SENSING MOISTURE CONTENT AND QUALITY OF GRAIN AND OTHER AGRICULTURAL PRODUCTS BY DIELECTRIC PROPERTIES
Location: Quality and Safety Assessment Research Unit
Title: FRACTIONAL KINETICS AND DIELECTRIC RELAXATION IN COMPLEX SYSTEMS:DIELECTRIC PROPERTIES OF FRESH FRUITS AND VEGETABLES FROM 0.01 TO 1.8 GHZ
| Nigmatullin, R. - KAZAN STATE UNIV.-RUSSIA |
| Nelson, Stuart |
Submitted to: Digital Signal Processing
Publication Type: Peer Reviewed Journal
Publication Acceptance Date: December 6, 2005
Publication Date: March 10, 2006
Citation: Nigmatullin, R.R., Nelson, S.O. Fractional kinetics and dielectric relaxation in complex systems:dielectric properties of fresh fruits and vegetables from 0.01 to 1.8 ghz. 2006. Signal Processing 86:2744-2759.
Interpretive Summary: Dielectric properties of materials are those electrical properties that influence the interaction of the materials with electromagnetic fields. For example, the dielectric properties of foods determine how rapidly they will be heated in a microwave oven. These properties can also be utilized with appropriate electronic instruments for sensing moisture content in grain, oilseed, and other agricultural products, because the moisture content is highly correlated with the dielectric properties of the materials. Dielectric spectroscopy is a means for measuring the dielectric properties of materials over a broad range of radio and microwave frequencies. Dielectric spectroscopy data measured on tissue samples from nine fresh fruits and vegetables (apple, avocado, banana, cantaloupe, carrot, cucumber, grape, orange, and potato) over the frequency range from 10 MHz to 1.8 GHz at temperatures from 5 to 95 degrees Celsius were furnished to a Russian theoretician for advanced mathematical analysis of their dielectric relaxation characteristics, which determine the dielectric properties of these materials. These analyses identified seven fitting parameters, which, when used with the mathematical relationships employed, provide excellent fitting of the curves for the dielectric properties. Further, the dielectric relaxation behavior of all of the tissues followed the same pattern, thus providing a new description of the dielectric relaxation processes in plant tissues. With further research, the dielectric properties fitting function may be useful in the application of dielectric spectroscopy for sensing quality factors such as maturity, which could then be used in the development of new instruments for nondestructive testing of fruit and vegetable products. Such new tools would be of value to growers, packers and processors in providing products of improved quality for consumers.

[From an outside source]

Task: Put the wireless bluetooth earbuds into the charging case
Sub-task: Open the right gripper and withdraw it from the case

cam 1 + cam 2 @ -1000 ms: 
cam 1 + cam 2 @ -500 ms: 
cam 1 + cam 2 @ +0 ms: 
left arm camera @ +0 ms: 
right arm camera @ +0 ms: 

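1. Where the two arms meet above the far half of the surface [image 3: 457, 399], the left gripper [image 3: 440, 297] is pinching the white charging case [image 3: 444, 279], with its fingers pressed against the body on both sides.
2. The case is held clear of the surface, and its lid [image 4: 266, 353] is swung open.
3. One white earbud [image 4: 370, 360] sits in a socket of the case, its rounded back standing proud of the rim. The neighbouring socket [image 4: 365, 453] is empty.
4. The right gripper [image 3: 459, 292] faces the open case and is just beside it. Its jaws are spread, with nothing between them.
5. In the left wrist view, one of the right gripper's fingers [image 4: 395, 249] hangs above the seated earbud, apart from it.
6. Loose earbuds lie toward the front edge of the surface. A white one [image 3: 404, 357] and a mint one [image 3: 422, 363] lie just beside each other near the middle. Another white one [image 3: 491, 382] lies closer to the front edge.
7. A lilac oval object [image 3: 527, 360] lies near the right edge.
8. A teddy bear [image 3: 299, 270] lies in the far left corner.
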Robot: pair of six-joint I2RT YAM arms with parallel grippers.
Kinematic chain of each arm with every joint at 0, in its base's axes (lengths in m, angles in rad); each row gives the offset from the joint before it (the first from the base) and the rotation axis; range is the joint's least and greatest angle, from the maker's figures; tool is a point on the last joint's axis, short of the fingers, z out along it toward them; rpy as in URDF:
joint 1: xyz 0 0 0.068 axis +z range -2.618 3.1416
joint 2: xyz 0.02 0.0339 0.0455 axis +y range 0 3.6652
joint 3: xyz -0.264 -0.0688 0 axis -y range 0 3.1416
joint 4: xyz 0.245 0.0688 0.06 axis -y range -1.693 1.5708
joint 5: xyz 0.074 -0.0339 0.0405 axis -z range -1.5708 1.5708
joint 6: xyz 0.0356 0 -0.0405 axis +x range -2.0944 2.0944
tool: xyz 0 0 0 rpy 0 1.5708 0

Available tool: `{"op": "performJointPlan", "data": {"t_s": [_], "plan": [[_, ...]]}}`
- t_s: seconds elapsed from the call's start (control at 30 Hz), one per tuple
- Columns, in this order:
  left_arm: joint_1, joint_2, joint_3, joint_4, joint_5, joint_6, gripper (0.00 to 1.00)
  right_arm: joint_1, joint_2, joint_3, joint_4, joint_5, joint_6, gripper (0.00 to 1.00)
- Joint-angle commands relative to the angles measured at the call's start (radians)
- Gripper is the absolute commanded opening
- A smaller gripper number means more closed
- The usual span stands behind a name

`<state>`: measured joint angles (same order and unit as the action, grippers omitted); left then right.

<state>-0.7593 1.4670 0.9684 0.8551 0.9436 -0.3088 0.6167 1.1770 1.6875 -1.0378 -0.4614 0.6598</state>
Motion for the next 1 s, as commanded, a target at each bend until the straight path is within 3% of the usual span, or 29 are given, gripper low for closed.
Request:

Based on the new theoretical approach and the self-consistent iteration procedure for calculating the limiting values of the frequency-dependent permittivity, it becomes possible to recognize the fitting function for the permittivity function measured for a complex system representing plant tissues of fresh fruits and vegetables in the frequency range from 10 MHz to 1.8 GHz. The recognized fitting function is common for all of a set of nine fruits and vegetables (apple, avocado, banana, cantaloupe, carrot, cucumber, grape, orange, and potato) and contains seven fitting parameters. These parameters are varied for different fruits and vegetables, and their behavior with respect to temperature is different but nevertheless exhibits some common features. This fitting function can be used for practical purposes to construct a desired calibration curve with respect to quality factors, as for example, moisture content or degree of maturity. The discovered common "universality" in dielectric behavior of such complex materials as plant tissues opens a possibility to use dielectric spectroscopy as a nondestructive method of control in analysis of electrical behavior (measured in the form of complex permittivity or impedance) for other complex materials.